One of the first texts to describe deltas was History, written during the 5th century BCE by Greek historian Herodotus. In that work, Herodotus mentioned that the Ionian people used the term delta to describe the low-lying region of the Nile River in Egypt. During a visit to the region, Herodotus also recognized that the land bounded by the seaward-diverging distributary branches of the Nile and the sea was deltoid in shape; he is often given credit for first using the Greek letter ? (delta) to describe it. Although many of the world’s deltas are deltoid, or triangular, in shape, notable exceptions exist. In most cases, the delta shape is controlled by the outline of the water body being filled by sediments. For this reason, the term delta is now normally applied, without reference to shape, to the exposed and submerged plain formed by a river at its mouth.

Deltas have been important to humankind since prehistoric times. Sands, silts, and clays deposited by floodwaters were extremely productive agriculturally; and major civilizations flourished in the deltaic plains of the Nile and Tigris-Euphrates rivers. In recent years geologists have discovered that much of the world’s petroleum resources are found in ancient deltaic rocks.

Deltas display much variation in size, structure, composition, and origin.

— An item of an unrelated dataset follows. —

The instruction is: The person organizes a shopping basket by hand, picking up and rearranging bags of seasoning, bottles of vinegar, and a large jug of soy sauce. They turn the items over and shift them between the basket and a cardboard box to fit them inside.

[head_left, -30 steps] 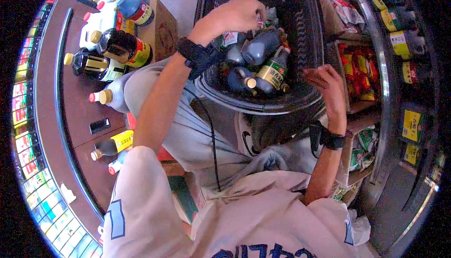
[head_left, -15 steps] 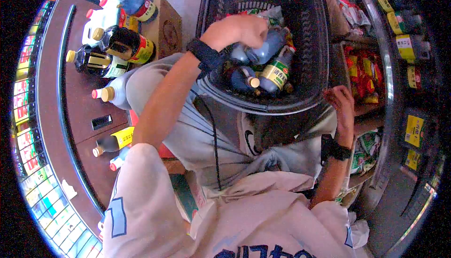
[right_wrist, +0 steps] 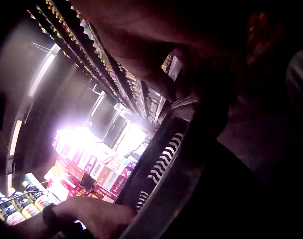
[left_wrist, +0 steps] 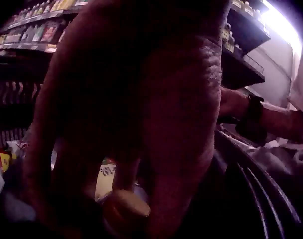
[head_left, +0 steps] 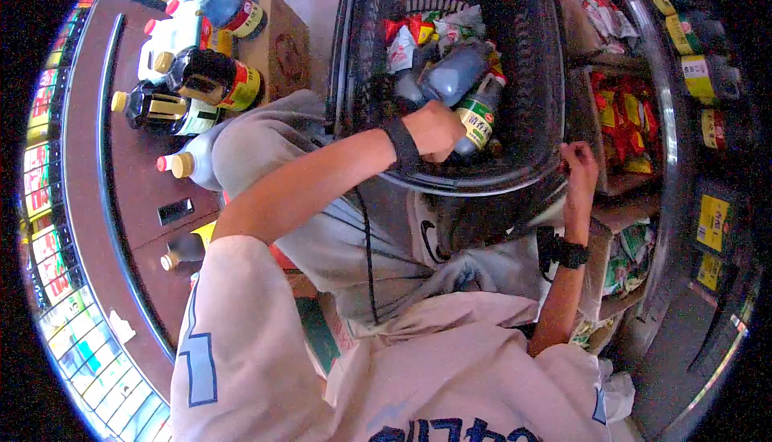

These differences result from sediment deposition taking place in a wide range of settings. Numerous factors influence the character of a delta, the most important of which are: climatic conditions, geologic setting and sediment sources in the drainage basin, tectonic stability, river slope and flooding characteristics, intensities of depositional and erosional processes, and tidal range and offshore energy conditions. Combinations of these factors and time give rise to the wide variety of modern deltas. The presence of a delta represents the continuing ability of rivers to deposit stream-borne sediments more rapidly than they can be removed by waves and ocean currents. Deltas typically consist of three components. The most landward section is called the upper delta plain, the middle one the lower delta plain, and the third the subaqueous delta, which lies seaward of the shoreline and forms below sea level.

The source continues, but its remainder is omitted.